Data Science

Working with stock market data using Robinhood Stocks and Python

Connor Burns

Jan 5, 2021 • 11 min read

I've always loved writing market analysis programs. A couple years back I used a free API called AlphaVantage. AlphaVantage still exists, but with the decline in popularity of trading commissions, the opportunity for programatic analysis and even trading has skyrocketted. Some would attribute this trend to Robinhood's commitment to commision-free stock trading, forcing the competition to adopt lower or zeros commission stock trading. Today we will explore building a Python application that views historical data and does some rudimentary analysis. To do this we will utilize Robinhood's completely free API. No official documentation exists, but plenty of community-made documentation and libraries exist for interfacing with it.

Getting Started

Environment Setup

For this project we will be using Python. There are several reasons for this. Firstly, a plethora of data science libraries exist for Python already, which will make analysis easier. Secondly, a community-built library for interfacing with the Robinhood API already exists.

Let's start by making a fresh Python environment, so open up your terminal! We'll be calling this project robinhood-market-analysis, so we'll start by making a new directory with this name.

mkdir robinhood-market-analysis
cd robinhood-market-analysis

Now we have to create a virtual environment for Python. The command below will create a new virtual environment based on the Python version located in your PATH environment variable. The .venv parameter in the command is the location the virtual environment will be placed. In this case, a new folder called .venv will be created in the working directory.

python -m venv .venv

Next, lets activate the virtual environment. This means that we will switch our Python installation from the globally installed version to our local virtual environment version.
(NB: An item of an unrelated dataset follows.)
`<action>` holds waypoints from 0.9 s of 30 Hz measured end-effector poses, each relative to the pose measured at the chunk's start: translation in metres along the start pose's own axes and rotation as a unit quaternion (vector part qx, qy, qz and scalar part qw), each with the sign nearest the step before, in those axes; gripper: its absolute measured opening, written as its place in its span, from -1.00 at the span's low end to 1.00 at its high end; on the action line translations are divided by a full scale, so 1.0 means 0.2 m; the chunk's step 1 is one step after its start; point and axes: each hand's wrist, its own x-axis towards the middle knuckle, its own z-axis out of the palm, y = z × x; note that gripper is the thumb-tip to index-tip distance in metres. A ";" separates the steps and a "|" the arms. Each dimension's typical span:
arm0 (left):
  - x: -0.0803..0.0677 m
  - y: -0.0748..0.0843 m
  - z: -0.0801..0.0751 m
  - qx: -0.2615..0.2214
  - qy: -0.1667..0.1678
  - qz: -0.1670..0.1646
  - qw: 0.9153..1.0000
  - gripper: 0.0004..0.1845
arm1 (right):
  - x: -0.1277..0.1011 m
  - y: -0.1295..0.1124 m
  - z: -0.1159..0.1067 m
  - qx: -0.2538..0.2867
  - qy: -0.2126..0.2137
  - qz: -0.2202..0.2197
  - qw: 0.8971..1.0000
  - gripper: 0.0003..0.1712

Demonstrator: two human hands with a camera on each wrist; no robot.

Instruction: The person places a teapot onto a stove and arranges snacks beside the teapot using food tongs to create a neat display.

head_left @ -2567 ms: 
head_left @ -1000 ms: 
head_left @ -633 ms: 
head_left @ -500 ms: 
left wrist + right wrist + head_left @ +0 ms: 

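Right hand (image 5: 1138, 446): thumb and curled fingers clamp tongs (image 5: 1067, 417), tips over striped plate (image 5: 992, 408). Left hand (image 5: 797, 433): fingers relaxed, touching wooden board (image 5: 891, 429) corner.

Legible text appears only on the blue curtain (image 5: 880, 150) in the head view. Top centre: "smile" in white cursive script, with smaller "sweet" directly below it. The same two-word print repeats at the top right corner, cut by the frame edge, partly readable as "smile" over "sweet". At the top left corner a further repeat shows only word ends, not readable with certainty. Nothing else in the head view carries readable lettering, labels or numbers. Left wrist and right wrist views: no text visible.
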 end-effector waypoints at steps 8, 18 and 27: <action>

.\.venv\Scripts\activate.bat

If you aren't on Windows, the above won't work. Rather, the command below will activate the new virtual environment

source .venv/bin/activate

Now when new packages are installed, they will be installed in the virtual environment rather than the global Python installation. This has numerous advantages which will not be discussed here, but if you're curious check out this article.

To wrap up our environment setup we need to create a requirements.txt file. This will list our dependencies and their target versions, making the project more reporducable and makes installing dependencies easier.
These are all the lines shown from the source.